Monkey spankers everywhere were celebrating the success of Bob Fidget in the World Mastabatory Championships. Bob brought the gold back to Britain, after an absence of thirty years, with a dazzling display of world class wanking.
Prime Minister, Tony Blair, paid tribute to the athlete and called him 'a credit to the nation and a first rate tosser'.
The event itself had been dogged by incident with two Israeli participants being sent home in disgrace after testing positive for performance enhancing drugs.
In addition, many athletes were angry at the tissues supplied by competition sponsors 'Kleenex', with many claiming that they were 'unwieldy' and discriminated against contestants with smaller cocks.
Mr Fidget made it to the final after a shakey start in the preliminary whack offs but after his nervous beginning, his passion and technical ability set the Championships alight.
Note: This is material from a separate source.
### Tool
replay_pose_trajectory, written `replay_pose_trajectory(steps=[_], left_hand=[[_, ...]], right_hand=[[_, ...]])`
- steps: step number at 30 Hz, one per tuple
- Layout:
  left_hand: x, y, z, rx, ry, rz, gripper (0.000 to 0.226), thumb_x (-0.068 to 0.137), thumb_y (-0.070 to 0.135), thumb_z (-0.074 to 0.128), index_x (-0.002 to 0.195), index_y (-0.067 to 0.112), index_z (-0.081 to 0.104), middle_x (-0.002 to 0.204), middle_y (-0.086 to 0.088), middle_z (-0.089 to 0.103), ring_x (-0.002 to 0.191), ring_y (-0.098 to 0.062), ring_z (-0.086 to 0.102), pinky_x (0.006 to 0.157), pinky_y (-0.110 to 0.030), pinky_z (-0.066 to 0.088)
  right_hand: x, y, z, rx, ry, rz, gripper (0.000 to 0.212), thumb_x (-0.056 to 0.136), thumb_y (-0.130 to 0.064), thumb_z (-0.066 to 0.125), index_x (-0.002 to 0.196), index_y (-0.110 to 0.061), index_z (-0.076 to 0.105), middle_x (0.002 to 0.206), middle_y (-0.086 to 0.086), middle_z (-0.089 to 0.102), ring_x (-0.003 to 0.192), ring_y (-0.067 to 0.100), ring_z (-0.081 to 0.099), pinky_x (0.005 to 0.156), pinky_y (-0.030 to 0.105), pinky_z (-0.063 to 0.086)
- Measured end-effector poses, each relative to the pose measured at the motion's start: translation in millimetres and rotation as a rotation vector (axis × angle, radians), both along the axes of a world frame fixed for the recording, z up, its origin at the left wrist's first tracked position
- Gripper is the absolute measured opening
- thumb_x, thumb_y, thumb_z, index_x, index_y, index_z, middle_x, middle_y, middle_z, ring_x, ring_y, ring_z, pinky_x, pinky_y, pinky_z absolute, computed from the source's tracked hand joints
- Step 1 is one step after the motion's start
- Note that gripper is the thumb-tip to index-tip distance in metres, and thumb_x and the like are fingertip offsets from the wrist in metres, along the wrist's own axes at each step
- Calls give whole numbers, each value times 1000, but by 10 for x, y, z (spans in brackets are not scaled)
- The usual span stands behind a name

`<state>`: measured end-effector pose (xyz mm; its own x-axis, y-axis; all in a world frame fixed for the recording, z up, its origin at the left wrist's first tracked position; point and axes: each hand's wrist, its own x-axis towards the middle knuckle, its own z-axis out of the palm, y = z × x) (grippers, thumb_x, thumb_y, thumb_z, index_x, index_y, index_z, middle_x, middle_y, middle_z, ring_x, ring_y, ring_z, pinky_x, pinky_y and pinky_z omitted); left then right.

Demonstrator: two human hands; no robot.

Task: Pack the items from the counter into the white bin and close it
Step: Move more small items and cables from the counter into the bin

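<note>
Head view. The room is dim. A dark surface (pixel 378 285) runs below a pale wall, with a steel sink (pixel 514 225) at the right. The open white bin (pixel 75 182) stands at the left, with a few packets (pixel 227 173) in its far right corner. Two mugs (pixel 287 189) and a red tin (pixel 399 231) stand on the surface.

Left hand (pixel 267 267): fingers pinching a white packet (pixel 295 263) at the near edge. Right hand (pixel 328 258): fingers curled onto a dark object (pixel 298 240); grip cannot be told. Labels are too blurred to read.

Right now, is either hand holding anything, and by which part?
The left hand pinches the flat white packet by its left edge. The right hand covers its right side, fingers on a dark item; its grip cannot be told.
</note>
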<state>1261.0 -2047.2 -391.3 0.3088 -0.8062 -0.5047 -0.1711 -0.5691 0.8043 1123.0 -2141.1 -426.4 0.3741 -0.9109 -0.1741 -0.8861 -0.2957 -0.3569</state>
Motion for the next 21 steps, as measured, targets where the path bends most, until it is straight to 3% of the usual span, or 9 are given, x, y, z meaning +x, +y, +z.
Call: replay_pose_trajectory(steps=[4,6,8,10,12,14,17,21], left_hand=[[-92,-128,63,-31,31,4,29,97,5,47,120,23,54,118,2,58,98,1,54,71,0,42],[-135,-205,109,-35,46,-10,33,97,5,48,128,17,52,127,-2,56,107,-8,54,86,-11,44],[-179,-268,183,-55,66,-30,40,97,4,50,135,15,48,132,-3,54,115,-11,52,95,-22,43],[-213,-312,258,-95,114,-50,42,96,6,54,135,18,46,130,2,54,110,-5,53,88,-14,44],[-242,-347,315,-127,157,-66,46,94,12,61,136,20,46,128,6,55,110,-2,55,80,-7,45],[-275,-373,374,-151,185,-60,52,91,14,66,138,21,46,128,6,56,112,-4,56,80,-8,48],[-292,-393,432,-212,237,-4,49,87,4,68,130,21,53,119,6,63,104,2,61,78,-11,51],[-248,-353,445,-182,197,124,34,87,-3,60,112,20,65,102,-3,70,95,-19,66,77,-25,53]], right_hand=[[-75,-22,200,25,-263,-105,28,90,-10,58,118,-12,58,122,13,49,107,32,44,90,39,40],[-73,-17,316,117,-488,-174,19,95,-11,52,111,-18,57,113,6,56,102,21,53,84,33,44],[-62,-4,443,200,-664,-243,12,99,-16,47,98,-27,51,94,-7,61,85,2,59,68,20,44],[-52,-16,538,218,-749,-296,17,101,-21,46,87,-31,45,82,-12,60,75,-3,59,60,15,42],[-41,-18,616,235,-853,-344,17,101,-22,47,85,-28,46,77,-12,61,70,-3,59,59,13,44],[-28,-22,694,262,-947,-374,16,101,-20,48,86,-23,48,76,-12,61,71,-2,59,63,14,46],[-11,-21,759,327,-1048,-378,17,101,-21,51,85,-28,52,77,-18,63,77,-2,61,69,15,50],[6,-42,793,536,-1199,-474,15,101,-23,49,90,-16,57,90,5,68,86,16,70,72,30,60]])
Mr Fidget was in London today, proudly showing his medal to the kids at St Guy's Children's Hospital and lifting their spirits with a display of the skill which has made him so dear to everyones hearts.
"I want to be a wanker, just like Bob." said little Timmy Slackbladder who is recovering from a particularily nasty case of nits.
According to Bob, the secret to success is perseverance, "I have worked hard for this," he told us, "I have suffered genital scalding and have the upper body strength of a silverback but moments like this make it all worthwhile."